The amendment closes a loophole that previously allowed retainage limits to be bypassed through creative drafting. That door is now shut.
If you are issuing contracts in New York and still requiring 10% retainage, you are likely out of compliance.
Reference: Troutman Pepper Locke, via Lexology,
“New York Further Tightens 2023 Retainage Law” (Jan. 2026)
https://www.lexology.com/library/detail.aspx?g=e12e5446-dde1-4458-a4bf-6075f3084015
Why Retainage Exists in the First Place
Here’s where the conversation usually goes sideways.
Retainage is often treated as a practice few really understand.

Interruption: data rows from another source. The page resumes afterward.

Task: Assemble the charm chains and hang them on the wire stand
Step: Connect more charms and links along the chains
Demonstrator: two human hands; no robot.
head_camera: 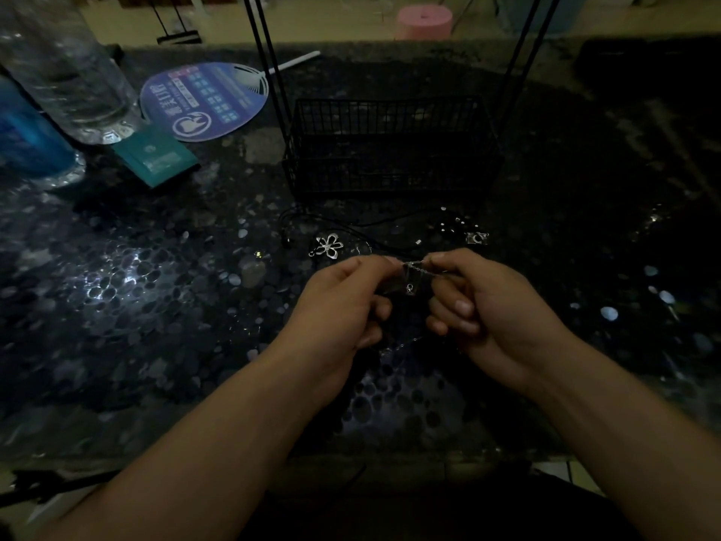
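Item 1: left hand [343,302], fingers curled, thumb and forefinger pinching one end of a fine silver chain [419,265] above the near middle of the worktop [156,306]. Item 2: right hand [491,306], fingers curled, thumb and forefinger pinching the same chain just beside the left hand; the chain runs taut between the 2 hands. Item 3: small square charm [409,285], hanging from the chain between the hands; its detail is too dim to tell. A further length of chain trails below the hands toward the near edge. Item 4: silver flower charm [329,246], lying flat on the worktop just beyond the left hand, with thin black cord [351,224] looping near it. Item 5: small square charm piece [476,238], beyond the right hand. Item 6: black wire stand [390,146], basket base at the middle of the worktop toward the far edge, uprights rising out of view. Item 7: round printed fan [203,99], far left. Item 8: clear plastic bottle [66,68], far left corner, beside a blue bottle [27,138]. Item 9: teal packet [156,158], next to the clear bottle's base.
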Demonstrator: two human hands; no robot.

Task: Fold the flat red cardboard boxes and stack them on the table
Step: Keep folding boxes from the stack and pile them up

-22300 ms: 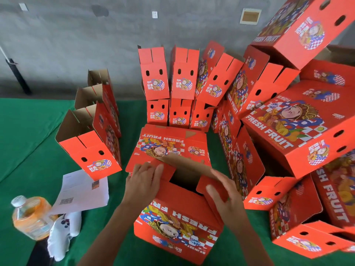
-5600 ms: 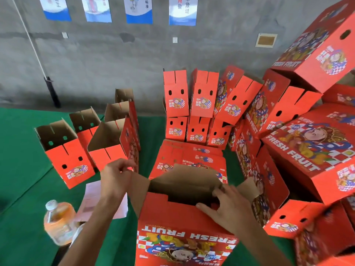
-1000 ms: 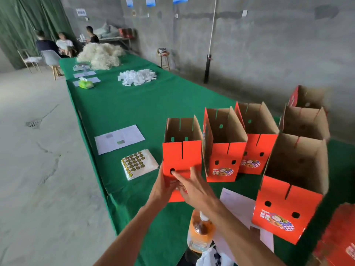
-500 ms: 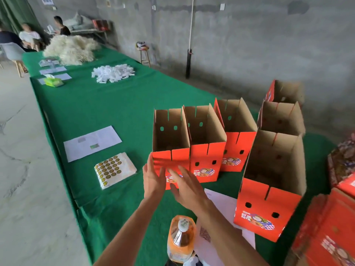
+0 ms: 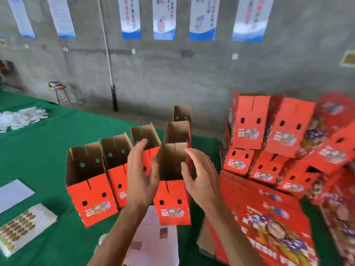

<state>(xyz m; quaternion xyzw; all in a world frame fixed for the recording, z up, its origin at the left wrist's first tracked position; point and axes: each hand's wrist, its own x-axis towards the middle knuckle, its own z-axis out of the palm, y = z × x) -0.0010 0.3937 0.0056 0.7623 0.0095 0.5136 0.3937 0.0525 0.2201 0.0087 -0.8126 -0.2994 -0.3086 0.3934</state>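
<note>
Several folded red boxes with open tops stand in a row on the green table [image 5: 44,143]; the nearest left one [image 5: 90,187] is at the row's end. Another folded red box [image 5: 172,198] stands in front of me, between my hands. My left hand [image 5: 141,175] hovers with relaxed fingers by that box's left side, and my right hand [image 5: 199,177] hovers open by its right side. Neither hand holds anything. A pile of flat red boxes [image 5: 269,223] lies at the right, with stacked folded boxes [image 5: 249,123] behind it.
A white printed sheet [image 5: 153,239] lies under my forearms. A sticker sheet [image 5: 21,227] and a white paper [image 5: 13,192] lie at the left. White scraps [image 5: 21,117] sit far left. A stool [image 5: 59,92] and a pole [image 5: 114,96] stand by the concrete wall.
My view has swung right, bringing the box pile into sight. Both hands have left the end box of the row and now hover around the box standing nearest me.
</note>
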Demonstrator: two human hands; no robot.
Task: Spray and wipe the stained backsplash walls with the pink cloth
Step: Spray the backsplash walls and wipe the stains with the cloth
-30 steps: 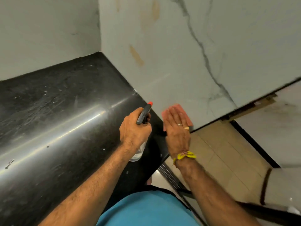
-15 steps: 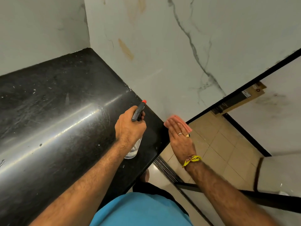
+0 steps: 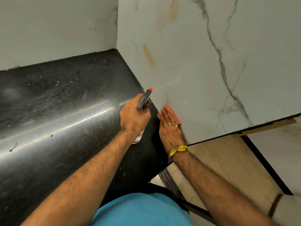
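Dim light, glare streak across countertop (image 3: 48,98)

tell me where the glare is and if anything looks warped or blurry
Head view: a bright glare streak runs across the black counter; the wide lens bends the wall edges; both hands, the cloth and the wall stains stay fairly sharp.

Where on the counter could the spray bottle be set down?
The black counter lies bare from the left hand to the far wall. It is crowded only near the right wall, where the right hand presses the pink cloth.
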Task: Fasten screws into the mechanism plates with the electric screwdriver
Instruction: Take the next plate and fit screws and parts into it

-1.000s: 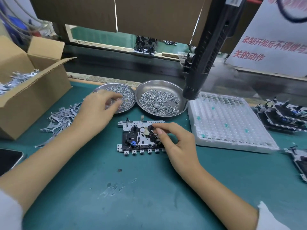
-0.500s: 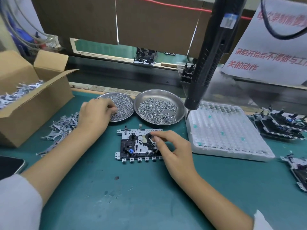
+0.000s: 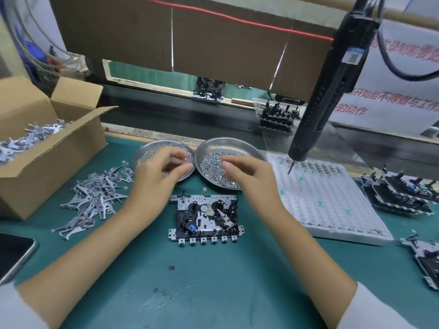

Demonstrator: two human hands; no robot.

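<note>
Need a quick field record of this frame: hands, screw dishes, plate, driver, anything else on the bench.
left hand: over the left dish, fingers curled; a grip on screws cannot be told
right hand: over the right dish, fingers curled at the screws
mechanism plate: flat on the green mat, untouched
electric screwdriver: hanging, unheld, tip above the white tray
cardboard box: open, far left, metal parts inside
loose metal levers: heaped beside the box

Bare mat (image 3: 213,281) before the mechanism plate (image 3: 206,218); hanging electric screwdriver (image 3: 327,91) perhaps over the tray (image 3: 332,210).
</note>
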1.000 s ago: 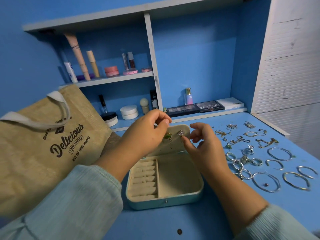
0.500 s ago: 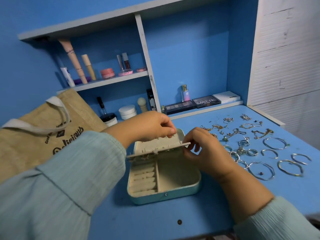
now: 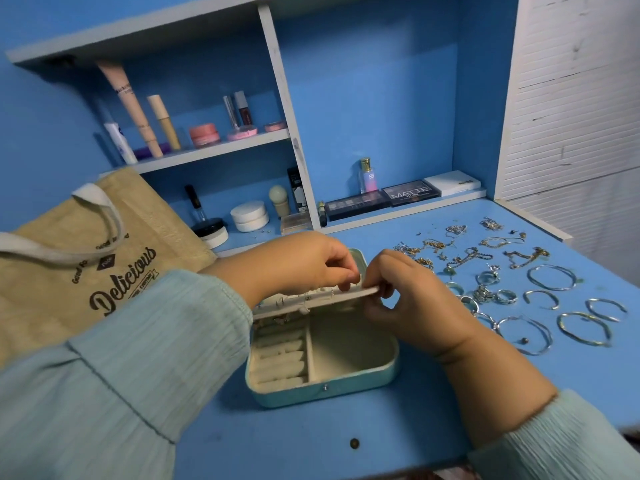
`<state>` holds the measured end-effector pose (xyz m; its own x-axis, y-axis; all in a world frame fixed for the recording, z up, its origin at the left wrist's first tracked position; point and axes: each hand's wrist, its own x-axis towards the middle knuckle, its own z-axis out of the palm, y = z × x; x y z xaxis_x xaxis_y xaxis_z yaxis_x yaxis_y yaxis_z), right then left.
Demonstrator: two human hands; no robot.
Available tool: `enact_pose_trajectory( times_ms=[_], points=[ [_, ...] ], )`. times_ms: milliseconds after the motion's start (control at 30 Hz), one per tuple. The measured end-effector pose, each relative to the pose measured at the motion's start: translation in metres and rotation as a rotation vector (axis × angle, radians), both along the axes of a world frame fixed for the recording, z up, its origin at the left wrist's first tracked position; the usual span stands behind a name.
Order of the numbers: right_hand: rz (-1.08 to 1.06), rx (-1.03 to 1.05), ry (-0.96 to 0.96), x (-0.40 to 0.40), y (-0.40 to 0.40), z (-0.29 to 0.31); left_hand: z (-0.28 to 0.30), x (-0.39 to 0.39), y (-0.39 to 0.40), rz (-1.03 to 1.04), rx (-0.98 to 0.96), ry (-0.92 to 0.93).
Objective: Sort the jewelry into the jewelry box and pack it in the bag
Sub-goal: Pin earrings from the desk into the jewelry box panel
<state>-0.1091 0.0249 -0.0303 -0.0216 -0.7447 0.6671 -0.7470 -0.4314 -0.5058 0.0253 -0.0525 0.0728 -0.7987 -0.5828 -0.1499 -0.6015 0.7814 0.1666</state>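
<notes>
Presently both hands, left (image 3: 304, 265) and right (image 3: 412, 299), are pinching the earring panel (image 3: 311, 301), lying crosswise above the jewelry box (image 3: 322, 393).

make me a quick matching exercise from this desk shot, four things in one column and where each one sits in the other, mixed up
Things:
1. jute bag
2. jewelry box
3. loose bangles
4. matte palette

Places:
A. lower shelf at the back
B. desk, right of the box
C. far left, leaning by the shelves
D. desk centre, under both hands

Pairs: 1-C, 2-D, 3-B, 4-A
</notes>
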Motion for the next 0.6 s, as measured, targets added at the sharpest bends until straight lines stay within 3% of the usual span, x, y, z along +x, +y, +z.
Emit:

A percentage is copied from the last project, checked off, and carried forward with little thought and often no negotiation.
But retainage was never meant to be arbitrary.
Historically, retainage exists to protect completion, not to punish cash flow.
As summarized in the Construction Retainage overview on Wikipedia:
“The point was to withhold the contractor’s profit only, not to make the contractor and its subcontractors finance the project.”
— Wikipedia, Retainage
https://en.wikipedia.org/wiki/Retainage
That sentence captures the original intent better than most contract language in use today.
The underlying logic is simple:
The amount withheld should be meaningful enough to motivate the contractor to finish the work.
That motivation has always been tied—implicitly and sometimes explicitly—to expected profit.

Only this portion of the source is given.